**Your assignment**
Return the entire listing, word for word.

**Data extract**
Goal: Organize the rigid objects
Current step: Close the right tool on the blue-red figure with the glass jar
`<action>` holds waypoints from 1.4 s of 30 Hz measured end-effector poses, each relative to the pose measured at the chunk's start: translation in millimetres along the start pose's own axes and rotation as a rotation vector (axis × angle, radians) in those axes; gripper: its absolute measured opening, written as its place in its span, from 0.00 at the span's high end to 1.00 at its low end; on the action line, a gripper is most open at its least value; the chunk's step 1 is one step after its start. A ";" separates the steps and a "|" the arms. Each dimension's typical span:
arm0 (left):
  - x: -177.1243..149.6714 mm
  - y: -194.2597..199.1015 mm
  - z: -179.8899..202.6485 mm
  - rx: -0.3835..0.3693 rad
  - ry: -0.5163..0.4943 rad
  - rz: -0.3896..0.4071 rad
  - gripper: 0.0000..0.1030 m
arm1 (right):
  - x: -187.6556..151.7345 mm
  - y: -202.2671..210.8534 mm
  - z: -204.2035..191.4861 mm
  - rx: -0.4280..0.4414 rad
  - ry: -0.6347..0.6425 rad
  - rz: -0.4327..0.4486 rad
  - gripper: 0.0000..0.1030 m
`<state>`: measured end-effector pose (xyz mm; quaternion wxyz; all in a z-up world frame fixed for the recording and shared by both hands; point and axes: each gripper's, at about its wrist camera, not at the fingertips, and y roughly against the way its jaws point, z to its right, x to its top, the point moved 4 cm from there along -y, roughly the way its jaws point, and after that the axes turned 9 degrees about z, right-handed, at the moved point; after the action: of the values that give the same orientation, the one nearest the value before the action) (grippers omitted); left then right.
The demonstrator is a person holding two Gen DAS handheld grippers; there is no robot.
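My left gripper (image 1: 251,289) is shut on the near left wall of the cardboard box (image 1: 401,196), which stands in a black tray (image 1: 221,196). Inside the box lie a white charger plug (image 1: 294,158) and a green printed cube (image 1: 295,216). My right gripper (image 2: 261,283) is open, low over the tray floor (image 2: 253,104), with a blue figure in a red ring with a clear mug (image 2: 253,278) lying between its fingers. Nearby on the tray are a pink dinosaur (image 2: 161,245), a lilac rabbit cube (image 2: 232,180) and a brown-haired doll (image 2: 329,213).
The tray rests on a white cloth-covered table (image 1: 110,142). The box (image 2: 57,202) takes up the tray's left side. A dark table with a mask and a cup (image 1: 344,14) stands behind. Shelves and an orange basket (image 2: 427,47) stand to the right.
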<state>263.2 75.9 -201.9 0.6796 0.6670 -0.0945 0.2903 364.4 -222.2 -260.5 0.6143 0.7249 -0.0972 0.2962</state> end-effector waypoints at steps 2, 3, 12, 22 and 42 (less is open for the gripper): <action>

**Written answer**
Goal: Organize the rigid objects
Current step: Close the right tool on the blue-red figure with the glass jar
`<action>` holds waypoints from 1.4 s of 30 Hz measured end-effector poses, each relative to the pose measured at the chunk's start: translation in millimetres along the start pose's own axes and rotation as a rotation vector (axis × angle, radians) in those axes; gripper: its absolute measured opening, written as its place in its span, from 0.00 at the span's high end to 1.00 at its low end; on the action line, a gripper is most open at its least value; the chunk's step 1 is one step after its start. A ";" separates the steps and a "|" the arms. Each dimension's typical span:
arm0 (left):
  - x: -177.1243..149.6714 mm
  - y: -194.2597..199.1015 mm
  - z: -179.8899..202.6485 mm
  - rx: -0.3835..0.3693 rad
  - ry: -0.5163..0.4943 rad
  - rz: -0.3896..0.4071 rad
  - gripper: 0.0000..0.1030 m
arm1 (right):
  - x: -187.6556..151.7345 mm
  - y: -202.2671..210.8534 mm
  - z: -204.2035..191.4861 mm
  - rx: -0.4280..0.4414 rad
  - ry: -0.6347..0.6425 rad
  - rz: -0.4327..0.4486 rad
  - gripper: 0.0000..0.1030 m
`<state>`: measured end-effector pose (xyz mm; quaternion wxyz; all in a z-up world frame fixed for the recording and shared by both hands; point and axes: each gripper's, at about its wrist camera, not at the fingertips, and y roughly against the way its jaws point, z to its right, x to its top, the point moved 4 cm from there along -y, roughly the way its jaws point, and after that the axes turned 9 degrees about z, right-handed, at the moved point; after the action: of the values that give the same orientation, the one nearest the value before the action) (grippers omitted); left then right.
The demonstrator is a person holding two Gen DAS handheld grippers; there is no robot.
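My left gripper (image 1: 251,289) is shut on the near left wall of the cardboard box (image 1: 401,196), which stands in a black tray (image 1: 221,196). Inside the box lie a white charger plug (image 1: 294,158) and a green printed cube (image 1: 295,216). My right gripper (image 2: 261,283) is open, low over the tray floor (image 2: 253,104), with a blue figure in a red ring with a clear mug (image 2: 253,278) lying between its fingers. Nearby on the tray are a pink dinosaur (image 2: 161,245), a lilac rabbit cube (image 2: 232,180) and a brown-haired doll (image 2: 329,213).
The tray rests on a white cloth-covered table (image 1: 110,142). The box (image 2: 57,202) takes up the tray's left side. A dark table with a mask and a cup (image 1: 344,14) stands behind. Shelves and an orange basket (image 2: 427,47) stand to the right.
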<state>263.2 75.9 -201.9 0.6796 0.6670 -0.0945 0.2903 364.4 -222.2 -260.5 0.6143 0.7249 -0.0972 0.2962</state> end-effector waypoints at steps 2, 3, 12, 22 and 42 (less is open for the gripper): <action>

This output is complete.